(Beginning of Record excerpts)

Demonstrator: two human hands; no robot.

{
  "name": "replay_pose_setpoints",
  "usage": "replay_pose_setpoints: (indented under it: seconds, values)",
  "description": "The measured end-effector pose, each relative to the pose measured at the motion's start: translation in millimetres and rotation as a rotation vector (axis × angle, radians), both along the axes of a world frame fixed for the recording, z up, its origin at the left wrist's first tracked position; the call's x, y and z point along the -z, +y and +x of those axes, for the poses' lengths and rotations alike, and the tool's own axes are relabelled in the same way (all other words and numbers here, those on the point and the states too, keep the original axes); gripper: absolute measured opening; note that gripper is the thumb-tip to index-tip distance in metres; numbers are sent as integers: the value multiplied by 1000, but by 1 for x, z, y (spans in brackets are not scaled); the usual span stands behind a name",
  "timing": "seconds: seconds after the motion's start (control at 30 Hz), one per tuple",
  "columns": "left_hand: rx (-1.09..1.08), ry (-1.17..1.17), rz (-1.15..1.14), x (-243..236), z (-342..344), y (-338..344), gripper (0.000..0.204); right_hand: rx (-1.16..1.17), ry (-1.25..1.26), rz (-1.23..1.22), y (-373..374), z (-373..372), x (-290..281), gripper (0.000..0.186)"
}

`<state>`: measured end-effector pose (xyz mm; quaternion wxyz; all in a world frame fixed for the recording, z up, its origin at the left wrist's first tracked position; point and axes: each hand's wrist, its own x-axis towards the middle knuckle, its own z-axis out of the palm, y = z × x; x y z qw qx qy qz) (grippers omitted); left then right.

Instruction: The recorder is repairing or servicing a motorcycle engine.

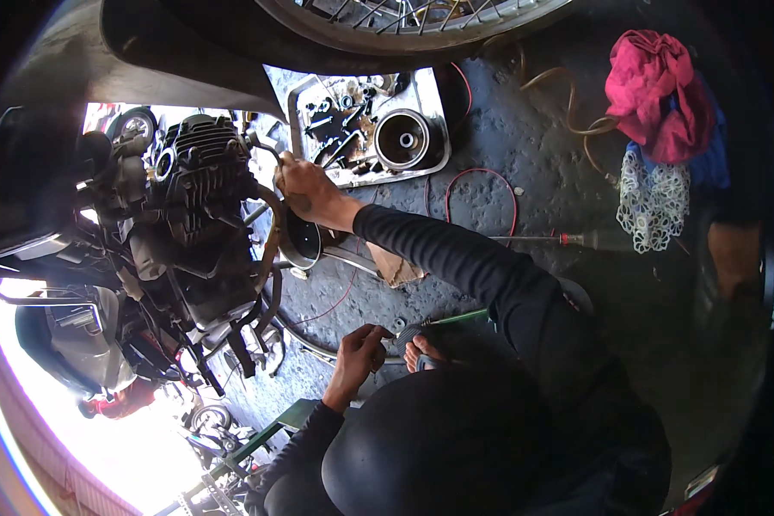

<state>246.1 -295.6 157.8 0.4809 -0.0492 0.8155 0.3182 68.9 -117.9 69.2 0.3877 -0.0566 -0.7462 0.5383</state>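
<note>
Engine work seems in hand: the right hand (pixel 312 196) sits beside the black finned metal engine (pixel 199 168), grip unclear; the left hand (pixel 355 361) has fingers pressed together. Next calls for steady right-hand support.

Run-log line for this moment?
left hand: near sandalled foot, hold unclear | right hand: beside engine, hold unclear | tray: holds round metal drum | pink cloth: picture's right

Pink cloth (pixel 649 99), white ring-patterned mesh (pixel 652 202), dark grey engine (pixel 202 172), silver tray (pixel 428 99), red cord (pixel 482 169)
</note>
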Motion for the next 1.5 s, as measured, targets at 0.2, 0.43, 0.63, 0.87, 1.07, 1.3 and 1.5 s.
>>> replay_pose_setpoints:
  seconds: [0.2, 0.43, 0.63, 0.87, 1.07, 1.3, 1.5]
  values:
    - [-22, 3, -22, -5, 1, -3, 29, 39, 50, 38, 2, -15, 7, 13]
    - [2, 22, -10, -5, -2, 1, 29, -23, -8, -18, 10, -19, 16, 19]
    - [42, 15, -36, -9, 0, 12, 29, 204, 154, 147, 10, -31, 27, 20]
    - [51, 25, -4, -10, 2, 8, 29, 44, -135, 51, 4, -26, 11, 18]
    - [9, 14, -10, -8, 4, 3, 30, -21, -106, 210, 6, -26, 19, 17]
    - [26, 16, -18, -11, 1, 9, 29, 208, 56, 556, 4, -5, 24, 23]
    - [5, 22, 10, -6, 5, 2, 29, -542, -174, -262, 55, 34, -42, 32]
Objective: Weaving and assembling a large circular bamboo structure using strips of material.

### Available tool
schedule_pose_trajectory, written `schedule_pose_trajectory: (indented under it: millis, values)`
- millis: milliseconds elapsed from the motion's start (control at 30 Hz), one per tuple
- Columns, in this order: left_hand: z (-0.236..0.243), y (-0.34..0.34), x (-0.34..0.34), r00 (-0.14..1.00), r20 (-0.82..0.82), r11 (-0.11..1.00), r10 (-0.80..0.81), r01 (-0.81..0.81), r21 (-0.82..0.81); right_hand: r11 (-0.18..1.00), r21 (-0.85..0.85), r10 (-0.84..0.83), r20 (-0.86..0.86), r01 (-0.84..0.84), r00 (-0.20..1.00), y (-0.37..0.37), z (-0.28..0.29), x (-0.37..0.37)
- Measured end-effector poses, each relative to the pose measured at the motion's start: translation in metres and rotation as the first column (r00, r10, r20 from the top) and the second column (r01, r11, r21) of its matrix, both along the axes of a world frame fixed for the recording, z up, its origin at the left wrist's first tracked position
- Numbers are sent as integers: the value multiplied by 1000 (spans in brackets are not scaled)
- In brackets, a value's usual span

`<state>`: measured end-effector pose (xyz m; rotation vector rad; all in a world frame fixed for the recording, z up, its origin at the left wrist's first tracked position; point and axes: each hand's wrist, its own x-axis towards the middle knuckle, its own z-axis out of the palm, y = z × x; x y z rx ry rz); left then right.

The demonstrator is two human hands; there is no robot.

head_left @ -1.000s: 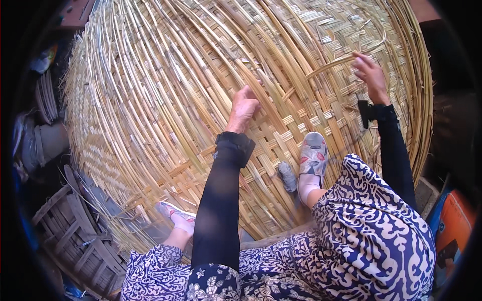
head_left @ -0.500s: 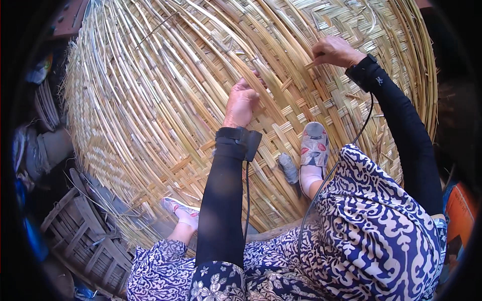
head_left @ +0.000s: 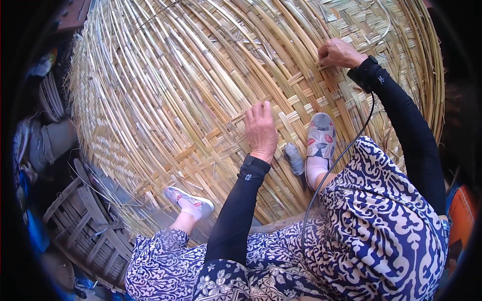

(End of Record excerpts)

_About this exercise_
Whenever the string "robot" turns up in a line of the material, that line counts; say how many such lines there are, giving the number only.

_Completed exercise_
2